With her newest bedding line at Mervyns and a new deal with QVC, Susie Coehlo is emerging as one of the top designers working with retailers today. Coehlo told Retailing Today she had hit her designing stride with her latest Mervyns collection and hopes to keep the pace going as she works with QVC.
Coehlo said personal experience and a wide-ranging background—including stints as a model, restaurateur, home decorator and host of HGTV’s “Surprise Gardener” and “Outer Spaces”—have become her basis for helping consumers meet their decorating challenges.
Coehlo’s partnership with QVC initially will focus on outdoor living. It will be exclusive of the bed and bath products she has been developing for Mervyns.
The initial program centers on domestics but for outdoors including placemats, throw pillows, umbrellas and rugs. Coehlo likes to provide a range of styles in her collections to provide consumers with diverse choices on which to base a more personalized approach to home decoration.
QVC launched Susie Coelho at Home on April 28 in a one-hour show during which she provided education and tips about outdoor living including ideas about how viewers could use her new products to solve challenges in the back yard. More shows, perhaps including one this month, will follow. The Susie Coelho at Home initiative emerged after a test on QVC, Coelho noted, in which she promoted another of her signature product lines: an improved range of gardening gloves. “We had a mini program a month ago [in March] with one of my garden gloves that did really well, but, for this launch, I’ve been developing product exclusively for and with QVC. It’s for an outdoor living program. Mervyns doesn’t have an outdoor area so I’m doing a lot of product in that area.”
Coehlo said she has an opportunity with the outdoor living line to build on lessons she learned in redesigning outdoor living spaces on her TV program. “I’m doing a lot of this for selfish reasons. There are just certain products I wanted and, on all the TV shows we’ve done, we were frustrated about products we would have wanted but couldn’t find,” she said.
Product will debut on QVC and online at QVC.com. Tara Hunter, a QVC spokeswoman, said the Susie Coehlo at Home introduction is designed for sell-through, so a permanent brand presence won’t immediately be established online.

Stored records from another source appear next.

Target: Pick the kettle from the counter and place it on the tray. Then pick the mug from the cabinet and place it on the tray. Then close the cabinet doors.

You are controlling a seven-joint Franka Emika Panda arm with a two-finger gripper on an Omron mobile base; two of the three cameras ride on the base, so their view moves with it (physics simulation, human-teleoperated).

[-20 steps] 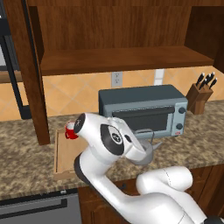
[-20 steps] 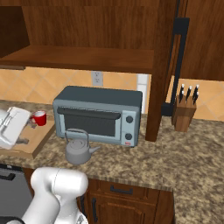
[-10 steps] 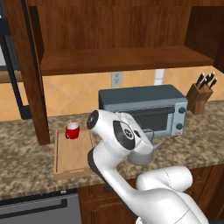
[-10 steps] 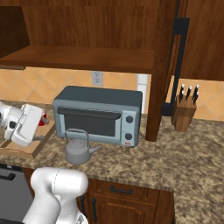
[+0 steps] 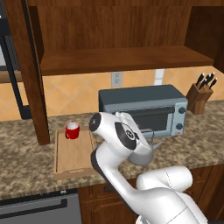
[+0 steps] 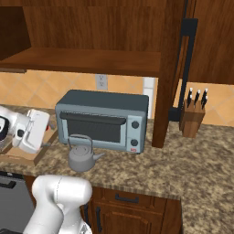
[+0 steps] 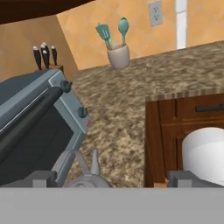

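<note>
The red mug (image 5: 72,130) stands at the back of the wooden tray (image 5: 74,155), free of the arm. The grey kettle (image 6: 82,157) stands on the speckled counter (image 6: 183,169) in front of the toaster oven, right of the tray (image 6: 23,156). In the left base view my wrist covers most of the kettle (image 5: 151,148). My gripper (image 7: 112,180) is open, its fingertips (image 7: 41,178) wide apart, with the kettle's handle and spout (image 7: 87,173) just beyond them. The white hand (image 6: 33,130) hovers over the tray's right end. The cabinet (image 5: 118,59) is open, its shelf bare.
A grey toaster oven (image 6: 103,119) stands behind the kettle. A knife block (image 6: 192,118) sits right of the open cabinet door (image 6: 170,68) with its black handle. The left door (image 5: 33,74) hangs open over the counter. A utensil pot (image 7: 118,54) is far off.
The gripper has let go of the mug, which stays on the tray. The hand has swung right, away from the mug and toward the kettle.
</note>
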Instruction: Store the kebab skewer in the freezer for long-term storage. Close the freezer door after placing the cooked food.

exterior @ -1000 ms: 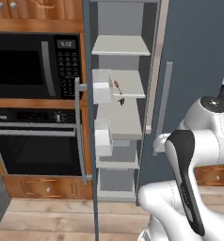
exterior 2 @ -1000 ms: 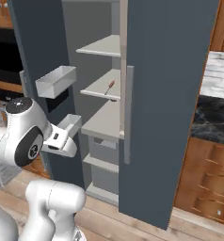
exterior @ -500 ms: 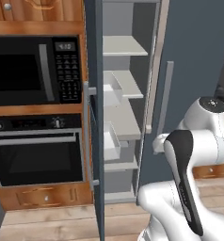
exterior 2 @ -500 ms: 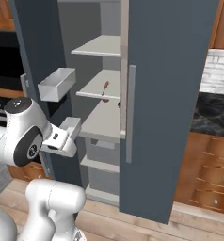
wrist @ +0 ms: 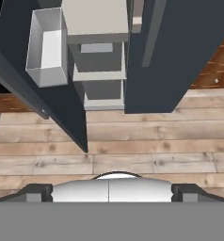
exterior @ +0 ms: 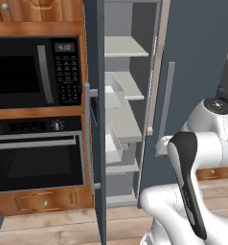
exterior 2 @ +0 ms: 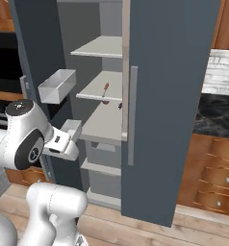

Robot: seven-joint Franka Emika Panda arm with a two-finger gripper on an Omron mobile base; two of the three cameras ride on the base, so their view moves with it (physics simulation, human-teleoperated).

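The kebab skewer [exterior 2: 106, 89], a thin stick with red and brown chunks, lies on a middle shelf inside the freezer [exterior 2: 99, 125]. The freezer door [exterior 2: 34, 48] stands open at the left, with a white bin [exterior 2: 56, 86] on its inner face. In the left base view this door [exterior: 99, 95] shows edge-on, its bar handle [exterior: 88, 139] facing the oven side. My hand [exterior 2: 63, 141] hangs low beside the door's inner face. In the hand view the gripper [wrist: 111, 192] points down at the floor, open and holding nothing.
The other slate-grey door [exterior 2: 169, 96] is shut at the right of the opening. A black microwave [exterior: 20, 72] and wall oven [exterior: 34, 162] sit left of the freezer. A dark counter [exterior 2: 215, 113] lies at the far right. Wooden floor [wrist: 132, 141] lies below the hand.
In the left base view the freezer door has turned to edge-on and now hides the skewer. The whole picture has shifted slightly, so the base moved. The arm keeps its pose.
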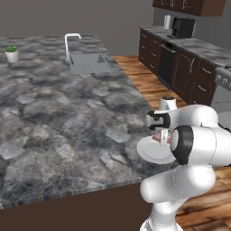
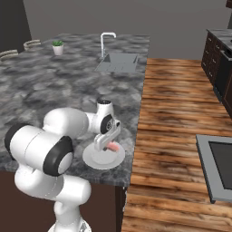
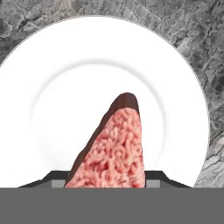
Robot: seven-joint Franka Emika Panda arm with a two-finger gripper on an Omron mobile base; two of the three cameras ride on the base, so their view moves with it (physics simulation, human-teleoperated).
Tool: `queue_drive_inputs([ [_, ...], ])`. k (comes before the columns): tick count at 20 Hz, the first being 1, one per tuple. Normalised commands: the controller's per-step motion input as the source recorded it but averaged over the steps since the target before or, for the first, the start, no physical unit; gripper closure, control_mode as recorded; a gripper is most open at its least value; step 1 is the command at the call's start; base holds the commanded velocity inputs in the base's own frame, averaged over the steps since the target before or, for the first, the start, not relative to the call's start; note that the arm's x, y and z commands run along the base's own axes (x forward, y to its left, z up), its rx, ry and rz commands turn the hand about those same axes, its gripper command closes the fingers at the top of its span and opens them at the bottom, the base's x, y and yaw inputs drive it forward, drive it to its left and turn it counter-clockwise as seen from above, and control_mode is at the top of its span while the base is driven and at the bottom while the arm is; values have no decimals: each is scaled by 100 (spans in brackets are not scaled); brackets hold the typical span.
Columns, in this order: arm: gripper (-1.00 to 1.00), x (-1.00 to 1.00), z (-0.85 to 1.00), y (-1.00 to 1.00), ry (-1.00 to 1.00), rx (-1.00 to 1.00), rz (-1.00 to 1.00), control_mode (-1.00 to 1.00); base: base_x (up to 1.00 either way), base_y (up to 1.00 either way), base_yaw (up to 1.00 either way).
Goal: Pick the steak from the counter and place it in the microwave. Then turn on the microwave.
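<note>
1. We see the steak (image 3: 116,153) standing up between our finger tips in the hand view, narrow end pointing away from the camera, over the white plate (image 3: 57,87).
2. Gripper (image 2: 107,145): jaws partly closed, roughly half open, with the steak between them. Looks like a grip on the meat, though actual pad contact is hidden at the bottom of the hand view.
3. Whether the steak is lifted clear of the plate or touching it, we cannot tell. From the right base view the pink slab (image 2: 112,146) sits just at the plate surface under the hand.
4. Handling, our judgement: small, light, raw meat, so soft and probably slick. It will sag or pivot if pinched at one tip. Best to hold across the thick middle, flat faces against the pads, firm but not crushing.
5. Risk: slab slips or rotates in the jaws during the swing to the microwave, which we don't have in frame here.
6. Containers: the plate rests near the edge of the counter (image 1: 67,117); nothing else on it besides the steak.
7. Sink basin (image 1: 89,63) at the far end of the counter looks empty. Small potted plant (image 1: 11,53) stands well apart from us.
</note>
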Motion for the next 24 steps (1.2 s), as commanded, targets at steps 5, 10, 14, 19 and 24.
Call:
queue_drive_inputs([
  [5,100,-1,59,0,0,0,0,-100,0,0,0],
  [10,100,-6,60,0,0,0,0,-100,0,0,0],
  [14,100,-13,59,0,0,0,0,-100,0,0,0],
  [19,100,-22,56,2,0,0,0,-100,0,0,0],
  [24,100,-34,49,9,0,0,0,-100,0,0,0],
])
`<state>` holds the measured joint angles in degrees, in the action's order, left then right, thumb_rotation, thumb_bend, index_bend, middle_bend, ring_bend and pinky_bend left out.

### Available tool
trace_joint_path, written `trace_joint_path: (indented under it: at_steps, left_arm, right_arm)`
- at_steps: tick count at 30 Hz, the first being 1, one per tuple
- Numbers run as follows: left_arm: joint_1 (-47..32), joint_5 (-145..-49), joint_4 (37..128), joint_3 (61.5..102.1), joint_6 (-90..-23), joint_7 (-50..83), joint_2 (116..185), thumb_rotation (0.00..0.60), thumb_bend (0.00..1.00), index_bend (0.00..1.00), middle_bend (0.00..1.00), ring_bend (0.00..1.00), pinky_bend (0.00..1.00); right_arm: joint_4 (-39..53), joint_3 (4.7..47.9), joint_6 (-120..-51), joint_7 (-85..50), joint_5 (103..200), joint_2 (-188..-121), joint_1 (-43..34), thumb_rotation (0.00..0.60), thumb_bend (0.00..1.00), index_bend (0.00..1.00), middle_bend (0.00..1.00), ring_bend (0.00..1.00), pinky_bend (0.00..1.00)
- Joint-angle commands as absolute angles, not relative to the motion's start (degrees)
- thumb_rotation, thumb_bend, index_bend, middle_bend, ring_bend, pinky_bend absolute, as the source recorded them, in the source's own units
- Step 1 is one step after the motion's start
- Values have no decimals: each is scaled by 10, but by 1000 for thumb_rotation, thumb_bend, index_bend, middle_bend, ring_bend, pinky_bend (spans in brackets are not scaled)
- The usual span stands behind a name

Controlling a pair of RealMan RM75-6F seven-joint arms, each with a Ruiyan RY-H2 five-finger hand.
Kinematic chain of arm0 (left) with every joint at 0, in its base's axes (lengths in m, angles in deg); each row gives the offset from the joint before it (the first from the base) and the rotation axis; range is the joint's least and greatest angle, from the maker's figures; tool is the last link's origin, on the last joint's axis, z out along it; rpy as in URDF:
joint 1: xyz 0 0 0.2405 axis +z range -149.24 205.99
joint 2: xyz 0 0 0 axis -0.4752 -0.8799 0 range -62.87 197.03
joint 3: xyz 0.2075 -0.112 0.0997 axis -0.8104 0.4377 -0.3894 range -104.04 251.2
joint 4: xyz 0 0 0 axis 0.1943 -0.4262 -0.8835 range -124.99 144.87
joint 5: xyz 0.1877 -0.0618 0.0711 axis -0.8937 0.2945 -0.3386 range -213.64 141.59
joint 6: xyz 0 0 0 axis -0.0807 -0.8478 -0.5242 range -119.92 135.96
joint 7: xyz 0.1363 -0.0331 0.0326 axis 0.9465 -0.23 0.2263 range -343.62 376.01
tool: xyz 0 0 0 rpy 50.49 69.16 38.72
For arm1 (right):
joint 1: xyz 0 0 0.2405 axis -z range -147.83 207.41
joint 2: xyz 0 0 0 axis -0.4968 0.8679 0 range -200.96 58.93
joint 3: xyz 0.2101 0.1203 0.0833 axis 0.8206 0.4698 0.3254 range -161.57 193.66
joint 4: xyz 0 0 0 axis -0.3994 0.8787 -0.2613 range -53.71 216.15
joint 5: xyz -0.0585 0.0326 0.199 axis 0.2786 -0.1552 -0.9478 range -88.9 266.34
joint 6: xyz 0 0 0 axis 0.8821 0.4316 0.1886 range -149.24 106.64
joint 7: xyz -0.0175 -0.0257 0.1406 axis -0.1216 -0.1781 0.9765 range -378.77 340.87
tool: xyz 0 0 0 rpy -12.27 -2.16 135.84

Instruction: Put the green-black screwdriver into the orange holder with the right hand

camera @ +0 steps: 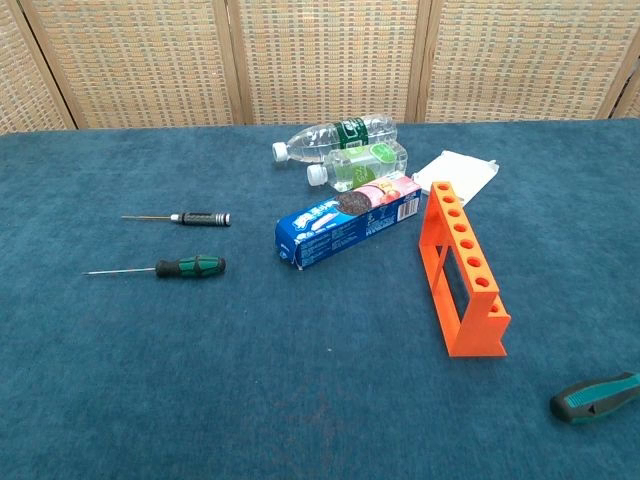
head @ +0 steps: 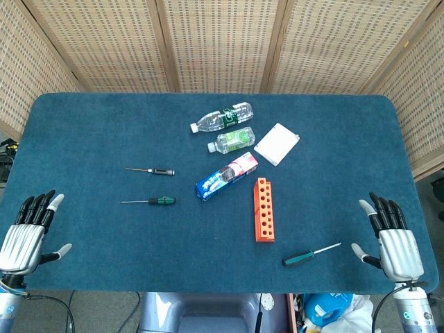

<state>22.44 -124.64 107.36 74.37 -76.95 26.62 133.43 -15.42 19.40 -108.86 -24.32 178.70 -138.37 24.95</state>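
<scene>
- Chest view: the teal-black screwdriver point(camera: 597, 397) at lower right is cut off by the right edge; only its handle shows.
- Chest view: neither hand appears.
- Head view: the left hand point(head: 28, 232) and right hand point(head: 392, 239) are cut at the wrist by the bottom edge.
- Bottle labels point(head: 232, 114) are too small to read.

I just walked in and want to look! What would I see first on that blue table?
Probably the bright orange holder standing right of the middle, with its row of holes. Next to it lies a blue cookie box, and two clear bottles lie behind. Two shiny robot hands, left hand and right hand, wait open at the near corners.
</scene>
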Motion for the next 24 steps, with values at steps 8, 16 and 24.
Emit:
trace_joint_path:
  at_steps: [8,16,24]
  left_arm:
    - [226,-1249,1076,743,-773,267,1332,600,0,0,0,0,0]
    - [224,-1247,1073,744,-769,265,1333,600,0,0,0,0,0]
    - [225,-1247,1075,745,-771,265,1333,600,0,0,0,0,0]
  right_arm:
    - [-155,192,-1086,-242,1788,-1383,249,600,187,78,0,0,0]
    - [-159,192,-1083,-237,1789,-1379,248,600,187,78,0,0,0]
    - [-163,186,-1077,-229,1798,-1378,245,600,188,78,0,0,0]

An informational element already is up and running, though. “It’s under the home category, under home decor. When Susie’s product are available, shoppers can click on a tab there or find them through a product number if they see them on television.” A strong success, however, may lead to a permanent Web presence, and Coehlo said she hopes that consumer reaction will result in Susie Coehlo at Home having a long-term residence on the QVC site.
QVC has big expectations for the brand, too. Amy Corey, QVC’s director of home merchandising, said, “We’ve been speaking with Susie Coelho for a few years. She has a compelling on-air presence on HGTV and we were confident that our customers would appreciate her lively, fresh and modern takes on home decorating. Based on the timing of this launch and her history with garden and outdoor living, we decided to debut her line with an outdoor-themed show. However, there are plans to bring her back for other home decor programs—so shoppers can expect to see Susie on QVC year round.”
Coehlo said her design sensibility remains the same whether for QVC or Mervyns and can be recognized in the Mervyns beds she produced for spring including Alexandria, Tahitian Pearl and Ruby Splendor. She is using contemporary design as an influence rather than a rule. “I’ve moved away from anything too modern,” she noted. The resulting look is comparable to transitional styles in furniture, with an up-to-date feel that avoids the starkness of some contemporary design.
That the approach mixes with a variety of styles is important. As mass marketers have offered inexpensive but better quality home furnishings, they have obtained more market prominence and prompted consumers to move away from coordinated furniture collections as the centerpiece of indoor and outdoor decoration. Less firmly tied to dominating style elements, consumers have been able to mix and match items, to change up rooms, even to redecorate seasonally. Further encouraged by home media, including HGTV and designers working with retailers, consumers have become more active and confident in styling their own environments.
Coehlo said her inspirations come not only from evolving fashion in home furnishings but also her own experience. Of East Indian heritage, Coehlo was raised in France, England and the United States, spending much of her adolescence in the vicinity of Washington, D.C.
She said her own home combines traditional European pieces with elements like large metal bowls that introduce an Asian feel into the mix.
In her latest collection, Alexandria offers a more contemporary black and white color scheme, although with a moderating floral pattern, and the Ruby Splendor incorporates a rich red color that has a spicy Asian feel without being so bright as to command the style of the entire room.
“It’s a vibrant but subdued tone of red but with an elegance,” Coehlo noted. And elegant but a little relaxed is a place she likes to be.